§ Work to be completed:
Copy out the listing below exactly, please, and skip any pictures.
###
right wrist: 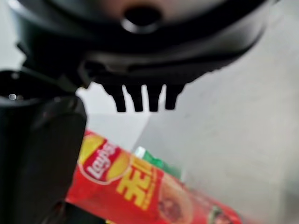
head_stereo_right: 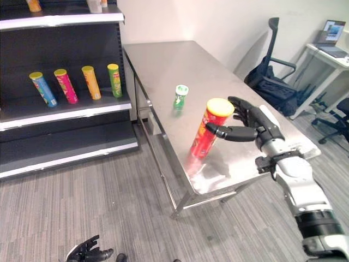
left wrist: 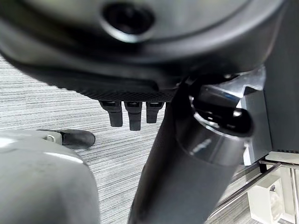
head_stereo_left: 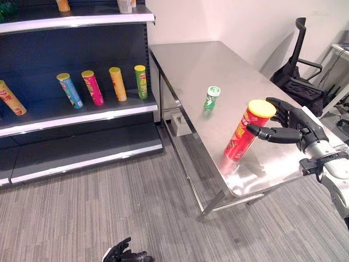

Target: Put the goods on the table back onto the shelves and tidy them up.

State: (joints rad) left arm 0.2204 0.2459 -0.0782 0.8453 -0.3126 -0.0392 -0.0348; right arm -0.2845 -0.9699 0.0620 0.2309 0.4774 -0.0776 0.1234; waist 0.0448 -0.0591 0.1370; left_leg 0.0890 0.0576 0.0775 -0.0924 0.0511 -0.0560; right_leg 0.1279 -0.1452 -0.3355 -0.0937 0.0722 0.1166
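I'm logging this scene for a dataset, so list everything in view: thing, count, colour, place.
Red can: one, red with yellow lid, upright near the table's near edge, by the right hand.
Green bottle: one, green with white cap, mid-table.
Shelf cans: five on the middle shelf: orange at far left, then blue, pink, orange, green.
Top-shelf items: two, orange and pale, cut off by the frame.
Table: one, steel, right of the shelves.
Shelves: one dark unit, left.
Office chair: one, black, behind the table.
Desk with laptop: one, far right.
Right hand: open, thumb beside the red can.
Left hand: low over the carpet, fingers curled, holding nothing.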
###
§ Answer to the exercise:
right wrist: 
head_stereo_right: 
left wrist: 
head_stereo_left: 

Target: Put the goods on the table back onto the shelves and tidy them up.

State: (joints rad) left arm 0.2204 0.2459 -0.0782 0.8453 -0.3126 -0.0392 -0.0348; right arm -0.2845 -0.9699 0.0620 0.2309 0.4774 -0.0776 0.1234; waist 0.0448 -0.0591 0.1370; left_leg 0.0890 0.0576 0.0775 -0.0924 0.0511 -0.0560; right_leg 0.1279 -0.1452 -0.3355 -0.0937 0.0722 0.1166
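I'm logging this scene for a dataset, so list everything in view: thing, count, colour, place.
Red can: one, red with yellow lid, upright near the table's near edge, by the right hand.
Green bottle: one, green with white cap, mid-table.
Shelf cans: five on the middle shelf: orange at far left, then blue, pink, orange, green.
Top-shelf items: two, orange and pale, cut off by the frame.
Table: one, steel, right of the shelves.
Shelves: one dark unit, left.
Office chair: one, black, behind the table.
Desk with laptop: one, far right.
Right hand: open, thumb beside the red can.
Left hand: low over the carpet, fingers curled, holding nothing.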

The exercise requires no further output.